:: EXERCISE REQUIREMENTS ::
Your answer should consist only of the lines below from the one with "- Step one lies" through the one with "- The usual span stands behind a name", copied exactly.

:: Recorded data ::
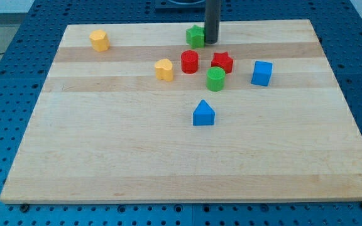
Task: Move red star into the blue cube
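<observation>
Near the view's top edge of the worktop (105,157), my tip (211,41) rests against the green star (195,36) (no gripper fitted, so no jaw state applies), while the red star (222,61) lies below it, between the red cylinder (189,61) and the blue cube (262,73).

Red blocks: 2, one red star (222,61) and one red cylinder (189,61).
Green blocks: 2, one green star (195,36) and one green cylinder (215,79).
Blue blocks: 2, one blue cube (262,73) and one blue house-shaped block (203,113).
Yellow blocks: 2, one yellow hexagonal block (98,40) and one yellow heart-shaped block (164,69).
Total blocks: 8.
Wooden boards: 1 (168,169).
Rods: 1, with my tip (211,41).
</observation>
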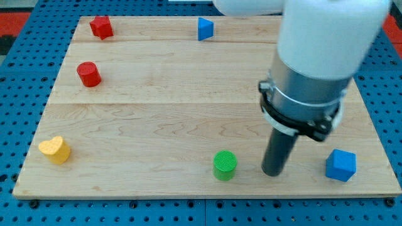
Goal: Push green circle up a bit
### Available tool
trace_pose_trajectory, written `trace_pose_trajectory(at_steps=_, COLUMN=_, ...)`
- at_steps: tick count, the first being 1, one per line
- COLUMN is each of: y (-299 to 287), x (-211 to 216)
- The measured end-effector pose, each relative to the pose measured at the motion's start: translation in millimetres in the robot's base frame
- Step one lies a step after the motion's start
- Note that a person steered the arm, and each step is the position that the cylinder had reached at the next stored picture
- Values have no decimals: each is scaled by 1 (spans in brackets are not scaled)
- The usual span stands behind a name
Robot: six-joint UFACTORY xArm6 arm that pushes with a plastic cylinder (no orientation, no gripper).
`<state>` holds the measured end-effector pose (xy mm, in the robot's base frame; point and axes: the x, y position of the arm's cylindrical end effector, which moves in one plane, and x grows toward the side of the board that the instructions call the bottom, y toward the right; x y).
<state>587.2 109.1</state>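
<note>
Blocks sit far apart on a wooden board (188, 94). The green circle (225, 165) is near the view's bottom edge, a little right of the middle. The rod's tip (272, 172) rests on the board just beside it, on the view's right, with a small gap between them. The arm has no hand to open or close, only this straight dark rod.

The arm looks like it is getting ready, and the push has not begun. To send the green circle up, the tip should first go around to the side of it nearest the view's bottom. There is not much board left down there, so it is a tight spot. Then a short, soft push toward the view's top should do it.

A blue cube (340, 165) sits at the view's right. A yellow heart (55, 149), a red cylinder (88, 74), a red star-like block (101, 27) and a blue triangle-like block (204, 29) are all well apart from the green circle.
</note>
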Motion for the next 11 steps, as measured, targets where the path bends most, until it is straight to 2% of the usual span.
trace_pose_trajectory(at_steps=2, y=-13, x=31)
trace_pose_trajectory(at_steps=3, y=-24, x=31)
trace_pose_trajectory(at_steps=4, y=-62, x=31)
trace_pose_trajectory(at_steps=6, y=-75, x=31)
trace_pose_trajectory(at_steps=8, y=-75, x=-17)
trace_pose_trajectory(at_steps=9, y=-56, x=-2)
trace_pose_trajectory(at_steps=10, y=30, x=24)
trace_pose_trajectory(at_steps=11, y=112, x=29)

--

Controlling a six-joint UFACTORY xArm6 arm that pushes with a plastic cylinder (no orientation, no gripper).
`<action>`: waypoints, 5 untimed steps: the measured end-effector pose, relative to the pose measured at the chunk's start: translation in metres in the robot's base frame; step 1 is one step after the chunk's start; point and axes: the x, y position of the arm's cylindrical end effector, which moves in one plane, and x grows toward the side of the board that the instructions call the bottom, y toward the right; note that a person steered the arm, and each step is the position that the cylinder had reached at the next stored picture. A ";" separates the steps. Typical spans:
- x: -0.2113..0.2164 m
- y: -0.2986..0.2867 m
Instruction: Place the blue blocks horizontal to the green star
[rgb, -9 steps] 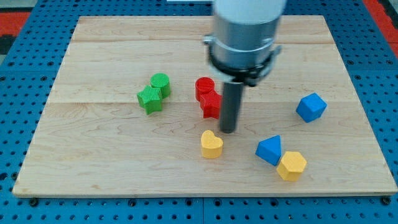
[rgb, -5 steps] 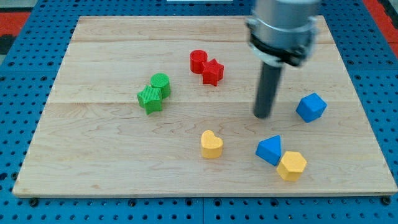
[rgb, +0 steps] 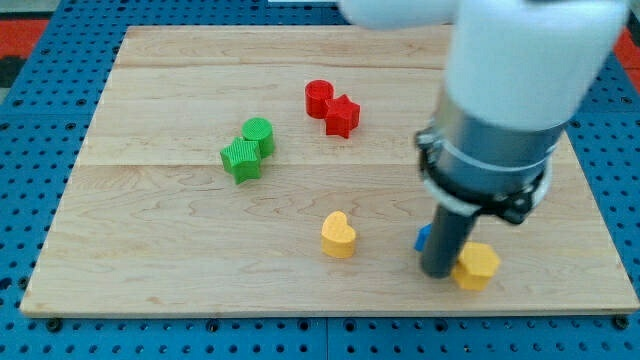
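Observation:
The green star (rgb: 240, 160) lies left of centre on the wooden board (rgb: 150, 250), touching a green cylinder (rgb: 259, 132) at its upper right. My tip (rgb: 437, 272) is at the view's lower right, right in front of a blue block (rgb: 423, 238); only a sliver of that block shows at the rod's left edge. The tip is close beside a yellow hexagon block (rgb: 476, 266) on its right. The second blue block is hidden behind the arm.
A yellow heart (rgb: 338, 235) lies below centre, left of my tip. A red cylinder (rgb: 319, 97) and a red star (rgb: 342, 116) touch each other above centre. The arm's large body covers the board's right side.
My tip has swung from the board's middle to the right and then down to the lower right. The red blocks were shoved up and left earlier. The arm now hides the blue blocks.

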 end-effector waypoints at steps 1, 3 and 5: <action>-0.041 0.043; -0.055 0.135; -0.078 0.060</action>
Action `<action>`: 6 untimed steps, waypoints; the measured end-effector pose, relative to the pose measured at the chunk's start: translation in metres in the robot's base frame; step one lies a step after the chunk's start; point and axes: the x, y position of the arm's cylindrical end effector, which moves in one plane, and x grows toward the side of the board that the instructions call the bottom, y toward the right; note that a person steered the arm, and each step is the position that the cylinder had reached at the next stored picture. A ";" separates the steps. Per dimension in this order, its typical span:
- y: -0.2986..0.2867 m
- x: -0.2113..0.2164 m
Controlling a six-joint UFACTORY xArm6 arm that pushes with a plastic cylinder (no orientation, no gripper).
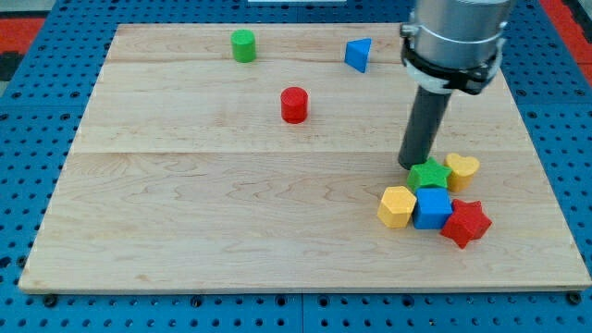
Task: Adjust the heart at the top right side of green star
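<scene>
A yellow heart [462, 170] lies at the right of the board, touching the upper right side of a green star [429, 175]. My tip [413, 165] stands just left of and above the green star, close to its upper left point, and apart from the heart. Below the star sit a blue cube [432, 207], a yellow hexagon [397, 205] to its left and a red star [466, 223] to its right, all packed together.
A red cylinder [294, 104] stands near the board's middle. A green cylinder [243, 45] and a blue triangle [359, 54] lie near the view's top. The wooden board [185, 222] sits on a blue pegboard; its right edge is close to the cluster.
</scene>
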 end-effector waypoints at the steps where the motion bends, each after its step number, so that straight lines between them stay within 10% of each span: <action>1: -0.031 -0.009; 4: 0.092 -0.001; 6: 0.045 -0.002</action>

:: RESULT OF THE TASK ::
- Step one lies a step after the motion's start
- Note that a person steered the arm, and each step is the position that the cylinder had reached at the next stored picture
- Values have no decimals: each is scaled by 1 (spans in brackets are not scaled)
- The usual span stands behind a name

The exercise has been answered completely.